Il Ponte sullo Stretto, per anni venduto come un progetto di grande progresso civile, verrà fatto rientrare tra le spese militari. In caso i russi attaccassero la base Nato di Sigonella da Tripoli via Mar Nero e Turchia, le nostre truppe si paracaduteranno sul ponte, visto che non è consigliabile percorrere coi carri armati la Salerno-Reggio Calabria né tantomeno usare la linea ferroviaria.

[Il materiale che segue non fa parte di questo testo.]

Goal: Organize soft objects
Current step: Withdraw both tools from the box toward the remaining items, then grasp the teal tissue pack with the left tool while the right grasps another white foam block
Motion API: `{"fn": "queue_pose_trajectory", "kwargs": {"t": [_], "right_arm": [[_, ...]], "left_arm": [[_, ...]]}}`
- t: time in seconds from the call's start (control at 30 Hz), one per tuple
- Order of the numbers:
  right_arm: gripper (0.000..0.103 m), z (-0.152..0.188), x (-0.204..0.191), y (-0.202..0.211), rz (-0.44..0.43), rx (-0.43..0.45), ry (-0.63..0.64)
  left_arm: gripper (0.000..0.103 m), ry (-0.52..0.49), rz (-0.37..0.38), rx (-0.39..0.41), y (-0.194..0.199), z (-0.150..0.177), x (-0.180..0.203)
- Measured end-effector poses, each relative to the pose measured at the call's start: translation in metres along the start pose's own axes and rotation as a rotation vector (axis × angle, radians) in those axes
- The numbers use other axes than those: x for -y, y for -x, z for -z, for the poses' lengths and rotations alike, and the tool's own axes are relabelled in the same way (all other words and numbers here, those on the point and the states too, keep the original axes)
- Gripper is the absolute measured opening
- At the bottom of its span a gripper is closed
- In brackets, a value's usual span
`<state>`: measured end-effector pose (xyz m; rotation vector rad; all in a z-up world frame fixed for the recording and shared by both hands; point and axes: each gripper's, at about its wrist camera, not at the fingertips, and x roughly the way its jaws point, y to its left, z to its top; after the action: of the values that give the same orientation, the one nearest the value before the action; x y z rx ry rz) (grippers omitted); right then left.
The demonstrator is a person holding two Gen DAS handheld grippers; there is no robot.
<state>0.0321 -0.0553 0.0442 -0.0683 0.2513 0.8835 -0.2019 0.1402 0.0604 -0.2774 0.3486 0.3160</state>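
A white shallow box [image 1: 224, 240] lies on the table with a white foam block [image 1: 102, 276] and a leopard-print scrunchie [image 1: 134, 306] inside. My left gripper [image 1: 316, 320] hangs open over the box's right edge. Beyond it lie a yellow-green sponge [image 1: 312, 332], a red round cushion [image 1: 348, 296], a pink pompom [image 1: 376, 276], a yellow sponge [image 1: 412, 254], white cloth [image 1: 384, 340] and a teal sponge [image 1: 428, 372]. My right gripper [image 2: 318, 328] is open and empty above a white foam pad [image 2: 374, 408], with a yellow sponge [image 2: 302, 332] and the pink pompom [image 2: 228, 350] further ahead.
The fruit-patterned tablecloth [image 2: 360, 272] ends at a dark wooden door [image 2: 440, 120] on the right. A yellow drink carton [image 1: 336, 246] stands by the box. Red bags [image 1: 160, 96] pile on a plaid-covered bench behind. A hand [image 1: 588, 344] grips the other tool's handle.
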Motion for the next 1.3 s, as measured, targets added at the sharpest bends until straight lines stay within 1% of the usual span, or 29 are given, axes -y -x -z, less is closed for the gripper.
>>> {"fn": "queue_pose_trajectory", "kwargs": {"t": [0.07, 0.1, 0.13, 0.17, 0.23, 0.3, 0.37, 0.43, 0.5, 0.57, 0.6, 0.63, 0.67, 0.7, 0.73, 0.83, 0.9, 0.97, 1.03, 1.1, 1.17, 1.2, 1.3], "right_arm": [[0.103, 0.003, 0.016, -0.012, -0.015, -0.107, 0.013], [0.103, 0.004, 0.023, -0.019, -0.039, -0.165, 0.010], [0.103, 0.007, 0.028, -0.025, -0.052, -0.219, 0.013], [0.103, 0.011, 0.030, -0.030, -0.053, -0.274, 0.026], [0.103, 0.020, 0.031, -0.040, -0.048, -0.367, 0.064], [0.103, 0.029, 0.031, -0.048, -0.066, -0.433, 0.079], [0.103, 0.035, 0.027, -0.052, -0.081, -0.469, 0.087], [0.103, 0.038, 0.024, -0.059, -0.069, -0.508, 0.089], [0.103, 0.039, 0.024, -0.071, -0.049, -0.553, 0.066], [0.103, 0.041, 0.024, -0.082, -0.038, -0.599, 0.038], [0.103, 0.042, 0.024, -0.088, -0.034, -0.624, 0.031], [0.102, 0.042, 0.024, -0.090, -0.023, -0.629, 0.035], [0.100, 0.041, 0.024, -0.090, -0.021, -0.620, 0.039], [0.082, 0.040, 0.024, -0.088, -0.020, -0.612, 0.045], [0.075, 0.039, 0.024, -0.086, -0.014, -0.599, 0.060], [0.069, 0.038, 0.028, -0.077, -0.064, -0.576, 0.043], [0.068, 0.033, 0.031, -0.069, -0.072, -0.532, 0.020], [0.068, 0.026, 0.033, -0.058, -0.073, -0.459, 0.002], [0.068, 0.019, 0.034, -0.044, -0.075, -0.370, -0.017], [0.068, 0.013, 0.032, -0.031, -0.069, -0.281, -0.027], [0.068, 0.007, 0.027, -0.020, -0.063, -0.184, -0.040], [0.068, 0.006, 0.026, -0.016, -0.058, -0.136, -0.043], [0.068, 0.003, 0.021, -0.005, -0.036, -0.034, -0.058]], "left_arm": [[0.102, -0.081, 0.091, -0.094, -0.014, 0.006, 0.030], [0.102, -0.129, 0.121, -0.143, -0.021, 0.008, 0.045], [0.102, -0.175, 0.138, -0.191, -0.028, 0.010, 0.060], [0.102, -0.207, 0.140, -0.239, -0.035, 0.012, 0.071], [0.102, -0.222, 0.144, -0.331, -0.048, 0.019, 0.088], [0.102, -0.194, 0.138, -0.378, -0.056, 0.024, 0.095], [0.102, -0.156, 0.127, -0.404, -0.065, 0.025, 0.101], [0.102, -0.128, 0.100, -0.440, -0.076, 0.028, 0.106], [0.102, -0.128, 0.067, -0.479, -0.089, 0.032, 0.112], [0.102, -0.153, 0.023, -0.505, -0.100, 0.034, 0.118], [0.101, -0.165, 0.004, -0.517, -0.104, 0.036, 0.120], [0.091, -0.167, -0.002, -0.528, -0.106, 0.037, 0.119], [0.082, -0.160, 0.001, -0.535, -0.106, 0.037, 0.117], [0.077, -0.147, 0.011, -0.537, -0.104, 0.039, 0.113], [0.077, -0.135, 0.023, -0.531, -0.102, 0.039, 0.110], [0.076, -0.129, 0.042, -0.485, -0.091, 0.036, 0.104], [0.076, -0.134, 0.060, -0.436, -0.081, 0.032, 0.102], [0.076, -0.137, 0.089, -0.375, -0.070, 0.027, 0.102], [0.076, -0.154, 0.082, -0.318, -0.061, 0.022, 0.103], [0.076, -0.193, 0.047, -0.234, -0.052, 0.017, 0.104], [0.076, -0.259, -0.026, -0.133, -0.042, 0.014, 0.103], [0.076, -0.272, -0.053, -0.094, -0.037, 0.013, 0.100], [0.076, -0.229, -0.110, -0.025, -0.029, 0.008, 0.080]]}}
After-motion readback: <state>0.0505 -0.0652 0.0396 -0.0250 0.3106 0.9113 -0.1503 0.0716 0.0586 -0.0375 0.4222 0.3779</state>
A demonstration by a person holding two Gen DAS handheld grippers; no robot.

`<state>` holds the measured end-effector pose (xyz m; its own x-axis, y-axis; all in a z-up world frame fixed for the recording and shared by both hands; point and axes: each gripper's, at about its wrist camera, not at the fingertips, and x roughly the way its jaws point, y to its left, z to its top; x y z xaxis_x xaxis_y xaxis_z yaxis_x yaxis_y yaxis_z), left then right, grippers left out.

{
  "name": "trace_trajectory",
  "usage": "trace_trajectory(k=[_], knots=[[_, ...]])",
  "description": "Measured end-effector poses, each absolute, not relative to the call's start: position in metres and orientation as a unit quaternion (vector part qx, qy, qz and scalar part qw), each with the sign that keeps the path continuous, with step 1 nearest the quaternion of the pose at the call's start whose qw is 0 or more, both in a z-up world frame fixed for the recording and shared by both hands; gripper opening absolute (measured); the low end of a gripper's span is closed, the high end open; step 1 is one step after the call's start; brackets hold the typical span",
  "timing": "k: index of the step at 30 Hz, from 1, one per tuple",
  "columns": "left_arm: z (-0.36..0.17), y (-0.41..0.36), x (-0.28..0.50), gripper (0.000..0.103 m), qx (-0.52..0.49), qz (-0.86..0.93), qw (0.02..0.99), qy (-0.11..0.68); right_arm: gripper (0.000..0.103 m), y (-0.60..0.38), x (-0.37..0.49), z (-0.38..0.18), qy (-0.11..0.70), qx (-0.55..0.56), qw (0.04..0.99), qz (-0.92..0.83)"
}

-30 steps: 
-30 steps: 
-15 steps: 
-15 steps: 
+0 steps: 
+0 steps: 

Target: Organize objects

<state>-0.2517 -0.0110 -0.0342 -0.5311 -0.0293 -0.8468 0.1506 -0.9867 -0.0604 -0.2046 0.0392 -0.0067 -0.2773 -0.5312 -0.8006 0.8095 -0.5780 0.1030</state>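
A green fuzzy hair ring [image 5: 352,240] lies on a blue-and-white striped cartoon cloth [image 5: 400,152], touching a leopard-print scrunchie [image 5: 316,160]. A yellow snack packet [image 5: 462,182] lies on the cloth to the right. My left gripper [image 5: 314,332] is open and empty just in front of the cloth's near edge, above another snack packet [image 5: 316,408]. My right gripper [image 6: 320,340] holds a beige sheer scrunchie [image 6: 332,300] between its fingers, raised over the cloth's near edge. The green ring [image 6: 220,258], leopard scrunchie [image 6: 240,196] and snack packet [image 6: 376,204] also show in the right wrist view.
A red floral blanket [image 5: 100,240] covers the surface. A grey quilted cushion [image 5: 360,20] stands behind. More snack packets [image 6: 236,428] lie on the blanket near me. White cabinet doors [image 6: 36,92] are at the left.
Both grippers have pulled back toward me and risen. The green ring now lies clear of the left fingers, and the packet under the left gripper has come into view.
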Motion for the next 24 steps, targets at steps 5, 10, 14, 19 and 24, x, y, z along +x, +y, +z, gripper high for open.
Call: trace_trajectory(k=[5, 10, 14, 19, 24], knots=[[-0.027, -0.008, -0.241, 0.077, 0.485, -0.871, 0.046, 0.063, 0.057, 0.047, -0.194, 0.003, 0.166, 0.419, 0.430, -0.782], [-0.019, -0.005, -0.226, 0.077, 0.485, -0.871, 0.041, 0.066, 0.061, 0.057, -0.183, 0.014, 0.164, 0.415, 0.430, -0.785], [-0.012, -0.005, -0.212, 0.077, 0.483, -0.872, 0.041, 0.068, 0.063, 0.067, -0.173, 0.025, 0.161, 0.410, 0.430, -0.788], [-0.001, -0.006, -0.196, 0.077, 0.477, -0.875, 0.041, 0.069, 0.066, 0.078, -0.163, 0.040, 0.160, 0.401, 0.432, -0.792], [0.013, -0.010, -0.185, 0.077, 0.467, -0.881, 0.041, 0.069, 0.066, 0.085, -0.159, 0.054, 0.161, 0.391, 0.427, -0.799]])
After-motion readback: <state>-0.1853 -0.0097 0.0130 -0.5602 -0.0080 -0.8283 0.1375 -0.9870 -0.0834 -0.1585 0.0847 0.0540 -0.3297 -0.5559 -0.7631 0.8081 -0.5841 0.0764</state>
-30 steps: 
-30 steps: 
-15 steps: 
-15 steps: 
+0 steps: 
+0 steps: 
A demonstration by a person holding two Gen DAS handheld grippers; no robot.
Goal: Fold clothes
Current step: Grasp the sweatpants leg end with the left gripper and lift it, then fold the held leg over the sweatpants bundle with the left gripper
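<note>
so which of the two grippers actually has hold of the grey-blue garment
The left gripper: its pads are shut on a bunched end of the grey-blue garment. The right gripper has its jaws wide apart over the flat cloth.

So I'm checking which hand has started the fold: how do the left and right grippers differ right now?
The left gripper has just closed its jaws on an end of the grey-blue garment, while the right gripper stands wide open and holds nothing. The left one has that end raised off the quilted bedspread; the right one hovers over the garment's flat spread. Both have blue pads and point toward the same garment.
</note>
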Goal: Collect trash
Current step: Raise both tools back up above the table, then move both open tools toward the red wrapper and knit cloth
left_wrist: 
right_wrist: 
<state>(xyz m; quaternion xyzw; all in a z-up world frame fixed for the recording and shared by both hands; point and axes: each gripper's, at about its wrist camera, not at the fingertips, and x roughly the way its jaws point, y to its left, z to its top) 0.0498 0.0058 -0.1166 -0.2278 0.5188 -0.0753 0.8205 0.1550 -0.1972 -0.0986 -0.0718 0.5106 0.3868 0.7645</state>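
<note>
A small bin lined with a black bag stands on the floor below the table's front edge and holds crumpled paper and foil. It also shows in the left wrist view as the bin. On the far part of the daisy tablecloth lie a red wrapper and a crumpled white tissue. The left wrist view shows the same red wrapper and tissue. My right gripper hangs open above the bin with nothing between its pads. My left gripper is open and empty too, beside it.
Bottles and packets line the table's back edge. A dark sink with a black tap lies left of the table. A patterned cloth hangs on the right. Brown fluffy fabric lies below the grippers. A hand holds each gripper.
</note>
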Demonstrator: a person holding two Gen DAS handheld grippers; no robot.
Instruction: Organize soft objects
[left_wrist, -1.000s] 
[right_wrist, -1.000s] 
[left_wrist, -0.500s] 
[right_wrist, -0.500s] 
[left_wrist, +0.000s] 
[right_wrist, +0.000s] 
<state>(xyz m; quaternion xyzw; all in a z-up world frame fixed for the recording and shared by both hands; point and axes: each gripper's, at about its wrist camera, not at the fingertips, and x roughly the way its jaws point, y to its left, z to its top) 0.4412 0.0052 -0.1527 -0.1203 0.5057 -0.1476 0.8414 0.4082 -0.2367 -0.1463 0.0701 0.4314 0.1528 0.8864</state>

Non ci sarà solo il ponte sullo Stretto, anche la nuova diga foranea del porto di Genova -mega-opera da 1,3 miliardi (già lievitati a 1,6 coi lavori nemmeno arrivati al 10%)- contribuirà a coprire le spese militari che l’Italia s’è impegnata in sede Nato a portare al 5% del Pil entro il 2035, una quota delle quali (1,5%) potrà essere rappresentata da infrastrutture a valenza anche militare.
“È un’infrastruttura ‘dual use’. Progettata per scopi mercantili, in caso di crisi (bellica) sarà utile perché consente lo sbarco di portaerei leggere, navi Nato e strumenti e truppe”, ha spiegato Carlo De Simone, sub-commissario all’opera (il titolare è Marco Bucci presidente della Regione Liguria), durante una trasmissione tv. Poco importa che le più grandi portaerei Nato abbiano dimensioni assai inferiori a quelle delle portacontainer abituali ospiti delle banchine genovesi e che quindi potrebbero comodamente approdare sotto la Lanterna senza spendere miliardi di euro per la diga. Neanche a La Spezia, a 50 miglia nautiche, abbia sede una delle maggiori basi della Marina militare.
Il dual use, potenziale viatico di nuovi esborsi e opacità, farà di Genova un obiettivo sensibile dal punto di vista militare.